Directions: The records below are to be repeated exactly, minus any pictures.

Record extracts:
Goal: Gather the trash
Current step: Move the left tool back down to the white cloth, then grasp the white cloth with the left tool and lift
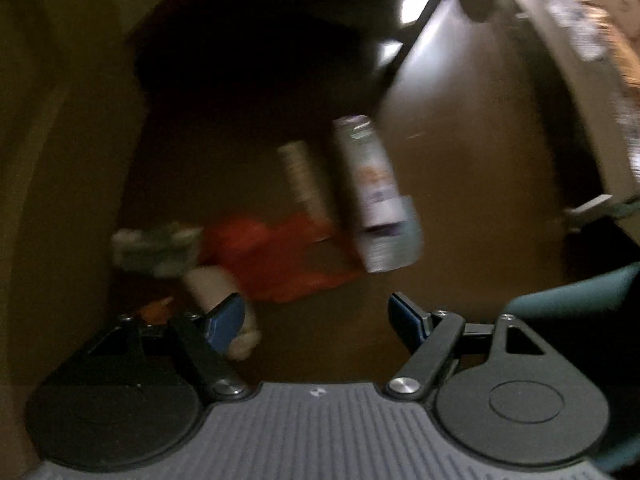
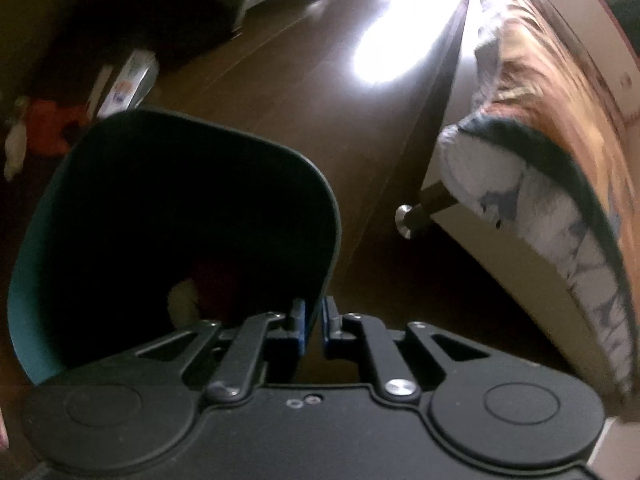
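In the blurred left wrist view my left gripper (image 1: 316,312) hangs open over a dark brown floor with nothing between its fingers. Trash lies ahead of it: a white printed carton (image 1: 376,196), a slimmer pale box (image 1: 304,180), an orange wrapper (image 1: 272,256), crumpled grey-white paper (image 1: 156,248) and a pale roll (image 1: 216,292) by the left fingertip. In the right wrist view my right gripper (image 2: 313,320) is shut on the rim of a teal bin (image 2: 40,280). A pale scrap (image 2: 182,300) lies inside. The carton (image 2: 128,80) and orange wrapper (image 2: 48,124) show beyond the bin.
A bed with an orange and grey blanket (image 2: 540,140) runs along the right, on a short metal-tipped leg (image 2: 412,216). Bright glare (image 2: 392,48) falls on the floor ahead. The bin's teal edge (image 1: 580,300) shows to the right of the left gripper.
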`<move>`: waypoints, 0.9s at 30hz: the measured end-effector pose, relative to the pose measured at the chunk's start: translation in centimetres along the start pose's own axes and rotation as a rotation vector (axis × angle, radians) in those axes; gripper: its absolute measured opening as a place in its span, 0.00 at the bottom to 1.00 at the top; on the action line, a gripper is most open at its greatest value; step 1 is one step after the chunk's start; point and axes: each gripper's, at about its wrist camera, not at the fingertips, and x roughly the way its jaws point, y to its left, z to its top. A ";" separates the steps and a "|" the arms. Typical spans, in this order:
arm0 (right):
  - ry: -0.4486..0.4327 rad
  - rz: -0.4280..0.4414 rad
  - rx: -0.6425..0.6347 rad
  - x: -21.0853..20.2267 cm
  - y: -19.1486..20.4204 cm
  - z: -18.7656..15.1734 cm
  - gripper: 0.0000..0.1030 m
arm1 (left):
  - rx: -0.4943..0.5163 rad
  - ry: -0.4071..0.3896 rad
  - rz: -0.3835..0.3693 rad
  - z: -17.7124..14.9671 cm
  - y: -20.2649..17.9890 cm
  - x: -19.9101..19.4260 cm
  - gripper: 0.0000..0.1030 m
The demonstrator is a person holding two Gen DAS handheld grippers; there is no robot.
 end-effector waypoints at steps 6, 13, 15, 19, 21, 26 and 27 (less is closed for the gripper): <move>0.043 -0.023 -0.151 -0.3 1.9 0.9 0.08 | -0.148 0.080 0.019 -1.3 5.0 4.7 0.76; 0.079 -0.042 -0.210 -0.6 3.2 1.7 0.07 | -0.261 0.146 0.029 -2.0 7.4 11.5 0.76; 0.088 -0.053 -0.213 -0.7 3.7 1.8 0.07 | -0.264 0.170 0.048 -2.4 7.7 13.5 0.76; 0.108 -0.067 -0.217 -0.8 4.2 2.1 0.07 | -0.265 0.211 0.068 -3.4 8.1 16.2 0.76; 0.115 -0.070 -0.219 -0.9 4.5 2.2 0.07 | -0.253 0.217 0.081 -3.7 8.2 16.9 0.76; 0.119 -0.073 -0.215 -1.0 4.7 2.4 0.07 | -0.225 0.221 0.088 -4.3 8.2 18.0 0.74; 0.120 -0.075 -0.214 -1.0 4.7 2.4 0.07 | -0.221 0.219 0.092 -4.4 8.2 18.2 0.72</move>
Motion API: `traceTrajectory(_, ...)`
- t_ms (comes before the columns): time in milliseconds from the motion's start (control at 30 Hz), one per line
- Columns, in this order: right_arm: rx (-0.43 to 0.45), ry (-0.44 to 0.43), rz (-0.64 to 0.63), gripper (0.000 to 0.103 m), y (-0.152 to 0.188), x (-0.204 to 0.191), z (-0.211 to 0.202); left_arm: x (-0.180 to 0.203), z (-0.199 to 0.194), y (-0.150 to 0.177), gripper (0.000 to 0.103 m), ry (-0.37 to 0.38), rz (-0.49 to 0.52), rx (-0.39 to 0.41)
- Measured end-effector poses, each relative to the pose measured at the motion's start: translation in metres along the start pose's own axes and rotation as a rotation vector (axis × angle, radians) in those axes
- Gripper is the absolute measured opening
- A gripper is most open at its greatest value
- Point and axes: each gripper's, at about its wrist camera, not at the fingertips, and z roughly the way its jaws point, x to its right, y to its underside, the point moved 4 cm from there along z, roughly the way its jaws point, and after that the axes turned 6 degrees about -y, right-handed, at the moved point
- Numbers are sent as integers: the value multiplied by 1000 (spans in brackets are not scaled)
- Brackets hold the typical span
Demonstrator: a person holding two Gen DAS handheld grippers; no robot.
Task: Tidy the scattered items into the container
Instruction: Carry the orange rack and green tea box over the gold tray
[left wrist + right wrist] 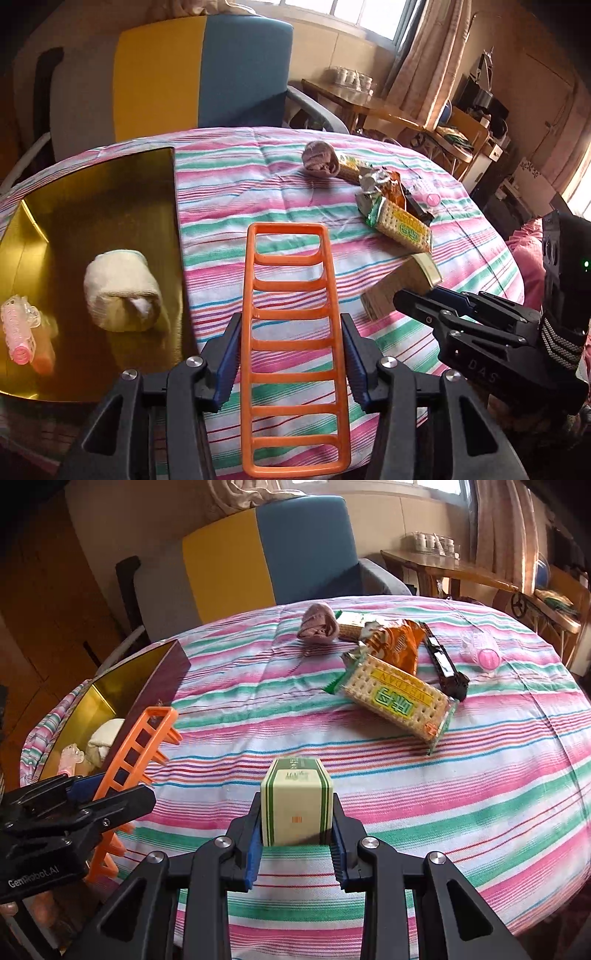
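Left wrist view: the left gripper point(291, 354) is closed on a flat orange plastic ladder-shaped rack point(290, 332), its blue pads point(231, 360) pressing on the two side rails. The rack is held clear of the striped pink, green and white tablecloth point(295, 177), just beside the open box with the shiny gold lining point(110, 192), but not yet over it. In the right wrist view, short prongs are seen along one edge of the rack.

The right gripper point(297, 830) is closed narrowly on a small cream carton with green stripes point(297, 805), gripped by its two sides above the cloth.

Inside the box, a rolled cream cloth bundle point(122, 291) and a pink plastic hair roller point(18, 328) are already deposited.

Left on the cloth, well apart from the box, are a rolled mauve sock point(319, 626), a clear-wrapped cracker pack with a yellow and green label point(399, 698), an orange foil snack bag point(397, 642), a dark wrapped bar point(445, 668) and a clear bottle with a pink cap point(484, 651). A further cracker pack is partly hidden behind the sock.

The task is judged under half complete: two items stored, two in hand, at least five remaining.
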Motion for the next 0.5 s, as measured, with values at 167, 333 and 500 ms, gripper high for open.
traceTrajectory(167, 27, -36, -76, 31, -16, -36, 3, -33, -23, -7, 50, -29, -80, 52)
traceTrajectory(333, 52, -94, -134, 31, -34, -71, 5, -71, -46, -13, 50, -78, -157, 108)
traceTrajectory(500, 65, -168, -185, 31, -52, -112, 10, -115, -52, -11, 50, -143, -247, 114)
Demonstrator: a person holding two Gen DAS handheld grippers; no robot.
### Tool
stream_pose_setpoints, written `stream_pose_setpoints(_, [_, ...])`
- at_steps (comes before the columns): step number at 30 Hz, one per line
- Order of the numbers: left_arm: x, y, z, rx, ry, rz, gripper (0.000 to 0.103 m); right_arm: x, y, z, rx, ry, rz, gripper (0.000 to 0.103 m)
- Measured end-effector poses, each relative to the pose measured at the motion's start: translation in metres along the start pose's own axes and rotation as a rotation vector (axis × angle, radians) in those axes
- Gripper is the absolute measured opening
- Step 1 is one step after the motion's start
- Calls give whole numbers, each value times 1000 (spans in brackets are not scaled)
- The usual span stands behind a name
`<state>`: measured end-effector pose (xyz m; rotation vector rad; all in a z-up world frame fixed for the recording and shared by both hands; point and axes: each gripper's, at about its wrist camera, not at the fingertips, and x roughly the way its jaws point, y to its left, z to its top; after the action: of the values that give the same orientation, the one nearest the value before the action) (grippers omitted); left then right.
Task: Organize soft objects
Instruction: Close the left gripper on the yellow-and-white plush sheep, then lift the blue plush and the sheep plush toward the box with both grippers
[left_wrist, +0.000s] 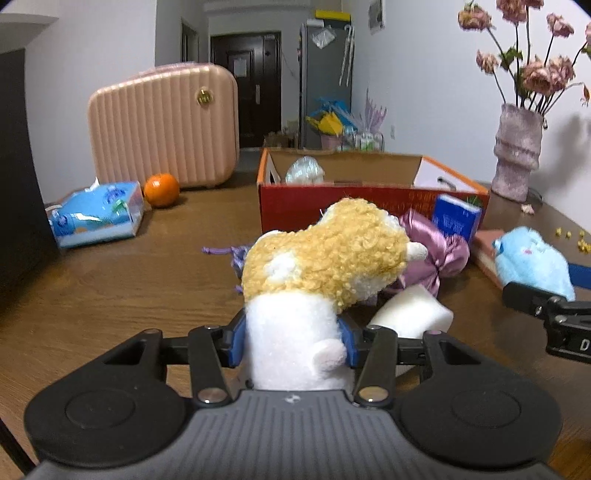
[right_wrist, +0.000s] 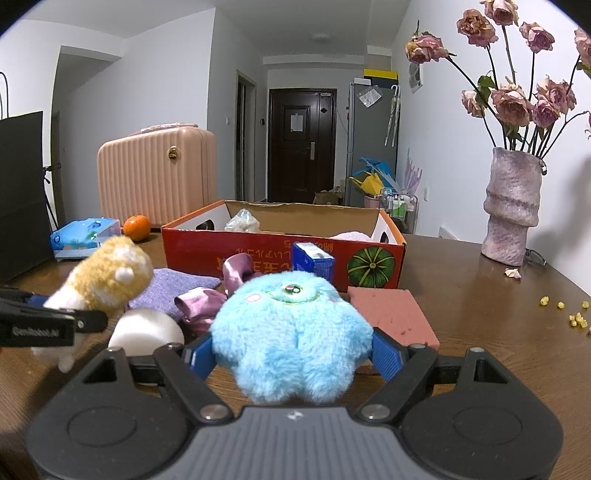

Answer to this problem:
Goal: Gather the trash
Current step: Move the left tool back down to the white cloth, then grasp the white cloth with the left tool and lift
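In the blurred left wrist view my left gripper (image 1: 316,312) hangs open over a dark brown floor with nothing between its fingers. Trash lies ahead of it: a white printed carton (image 1: 376,196), a slimmer pale box (image 1: 304,180), an orange wrapper (image 1: 272,256), crumpled grey-white paper (image 1: 156,248) and a pale roll (image 1: 216,292) by the left fingertip. In the right wrist view my right gripper (image 2: 313,320) is shut on the rim of a teal bin (image 2: 40,280). A pale scrap (image 2: 182,300) lies inside. The carton (image 2: 128,80) and orange wrapper (image 2: 48,124) show beyond the bin.
A bed with an orange and grey blanket (image 2: 540,140) runs along the right, on a short metal-tipped leg (image 2: 412,216). Bright glare (image 2: 392,48) falls on the floor ahead. The bin's teal edge (image 1: 580,300) shows to the right of the left gripper.
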`<move>`: waypoints, 0.9s at 30hz: the measured end-effector pose, relative to the pose measured at the chunk's start: translation in centimetres along the start pose's own axes and rotation as a rotation vector (axis × angle, radians) in those axes; gripper: its absolute measured opening as a place in its span, 0.00 at the bottom to 1.00 at the top; on the action line, a gripper is most open at its greatest value; step 1 is one step after the chunk's start; point and axes: each gripper's, at about its wrist camera, not at the fingertips, and x roughly the way its jaws point, y to its left, z to its top. A ";" separates the steps and a "|" the arms. Typical spans, in this order:
arm0 (right):
  - ry: -0.4486..0.4327 rad
  - rz: -0.4280..0.4414 rad
  - rx: -0.6425..0.6347 rad
  - x: -21.0853..20.2267 cm
  - y: -19.1486..20.4204 cm
  - z: -18.7656..15.1734 cm
  - gripper: 0.0000..0.1030 m
arm1 (left):
  - rx: -0.4943..0.5163 rad
  - ry: -0.4071..0.3896 rad
  - rz: -0.3835..0.3693 rad
  - z: -17.7124..14.9671 cm
  - y: -20.2649..17.9890 cm
  - x: -19.9101..19.4260 cm
  - gripper: 0.0000..0.1030 m
The demonstrator is a person holding two Gen DAS handheld grippers; there is no robot.
 end-effector waypoints at steps 6, 13, 15, 19, 21, 26 and 27 (less is closed for the gripper): <move>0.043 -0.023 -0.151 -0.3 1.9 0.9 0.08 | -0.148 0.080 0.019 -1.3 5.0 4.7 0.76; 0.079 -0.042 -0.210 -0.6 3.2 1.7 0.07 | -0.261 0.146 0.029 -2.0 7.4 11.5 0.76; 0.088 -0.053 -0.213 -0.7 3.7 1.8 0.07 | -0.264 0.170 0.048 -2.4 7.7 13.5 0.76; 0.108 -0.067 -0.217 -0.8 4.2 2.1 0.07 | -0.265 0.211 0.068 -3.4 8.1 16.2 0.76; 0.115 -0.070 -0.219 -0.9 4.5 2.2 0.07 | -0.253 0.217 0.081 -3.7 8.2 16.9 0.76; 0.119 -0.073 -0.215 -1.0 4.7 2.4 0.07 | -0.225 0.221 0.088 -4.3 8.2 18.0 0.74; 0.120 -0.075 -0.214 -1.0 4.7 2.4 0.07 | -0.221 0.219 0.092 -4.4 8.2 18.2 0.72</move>
Motion API: `traceTrajectory(_, ...)`
- t_ms (comes before the columns): time in milliseconds from the motion's start (control at 30 Hz), one per line
- Columns, in this order: right_arm: rx (-0.43 to 0.45), ry (-0.44 to 0.43), rz (-0.64 to 0.63), gripper (0.000 to 0.103 m), y (-0.152 to 0.188), x (-0.204 to 0.191), z (-0.211 to 0.202); left_arm: x (-0.180 to 0.203), z (-0.199 to 0.194), y (-0.150 to 0.177), gripper (0.000 to 0.103 m), ry (-0.37 to 0.38), rz (-0.49 to 0.52), rx (-0.39 to 0.41)
- Measured end-effector poses, each relative to the pose measured at the motion's start: translation in metres along the start pose's own axes and rotation as a rotation vector (axis × angle, radians) in those axes
- Gripper is the absolute measured opening
- A gripper is most open at its greatest value
- Point and axes: each gripper's, at about its wrist camera, not at the fingertips, and z roughly the way its jaws point, x to its right, y to its underside, the point moved 4 cm from there along z, roughly the way its jaws point, and after that the axes turned 6 degrees about -y, right-handed, at the moved point
- Numbers are sent as integers: the value multiplied by 1000 (spans in brackets are not scaled)
- Brackets hold the typical span
Demonstrator: a person holding two Gen DAS handheld grippers; no robot.
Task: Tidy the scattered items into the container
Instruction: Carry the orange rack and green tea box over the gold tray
[left wrist + right wrist] 
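Left wrist view: the left gripper point(291, 354) is closed on a flat orange plastic ladder-shaped rack point(290, 332), its blue pads point(231, 360) pressing on the two side rails. The rack is held clear of the striped pink, green and white tablecloth point(295, 177), just beside the open box with the shiny gold lining point(110, 192), but not yet over it. In the right wrist view, short prongs are seen along one edge of the rack.

The right gripper point(297, 830) is closed narrowly on a small cream carton with green stripes point(297, 805), gripped by its two sides above the cloth.

Inside the box, a rolled cream cloth bundle point(122, 291) and a pink plastic hair roller point(18, 328) are already deposited.

Left on the cloth, well apart from the box, are a rolled mauve sock point(319, 626), a clear-wrapped cracker pack with a yellow and green label point(399, 698), an orange foil snack bag point(397, 642), a dark wrapped bar point(445, 668) and a clear bottle with a pink cap point(484, 651). A further cracker pack is partly hidden behind the sock.

The task is judged under half complete: two items stored, two in hand, at least five remaining.
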Motion for the next 0.5 s, as measured, with values at 167, 333 and 500 ms, gripper high for open.
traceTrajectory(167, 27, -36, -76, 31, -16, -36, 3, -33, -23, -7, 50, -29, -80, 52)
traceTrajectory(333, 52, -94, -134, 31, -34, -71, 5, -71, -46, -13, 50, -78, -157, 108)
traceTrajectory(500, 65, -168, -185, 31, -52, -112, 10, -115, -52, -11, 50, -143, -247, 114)
Demonstrator: a person holding two Gen DAS handheld grippers; no robot.
### Tool
stream_pose_setpoints, written `stream_pose_setpoints(_, [_, ...])`
- at_steps (comes before the columns): step number at 30 Hz, one per line
- Order of the numbers: left_arm: x, y, z, rx, ry, rz, gripper (0.000 to 0.103 m); right_arm: x, y, z, rx, ry, rz, gripper (0.000 to 0.103 m)
- Measured end-effector poses, each relative to the pose measured at the motion's start: translation in metres along the start pose's own axes and rotation as a rotation vector (axis × angle, radians) in those axes
- Gripper is the absolute measured opening
- Step 1 is one step after the motion's start
- Calls give whole numbers, each value times 1000 (spans in brackets are not scaled)
- The usual span stands behind a name
`<state>`: measured end-effector pose (xyz m; rotation vector rad; all in a z-up world frame fixed for the recording and shared by both hands; point and axes: each gripper's, at about its wrist camera, not at the fingertips, and x roughly the way its jaws point, y to its left, z to its top; after the action: of the values that give the same orientation, the one nearest the value before the action) (grippers omitted); left then right.
Task: Organize soft objects
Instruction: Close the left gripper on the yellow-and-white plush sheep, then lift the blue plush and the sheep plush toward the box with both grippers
[left_wrist, +0.000s] 
[right_wrist, +0.000s] 

The answer stands, and there is nothing more to add.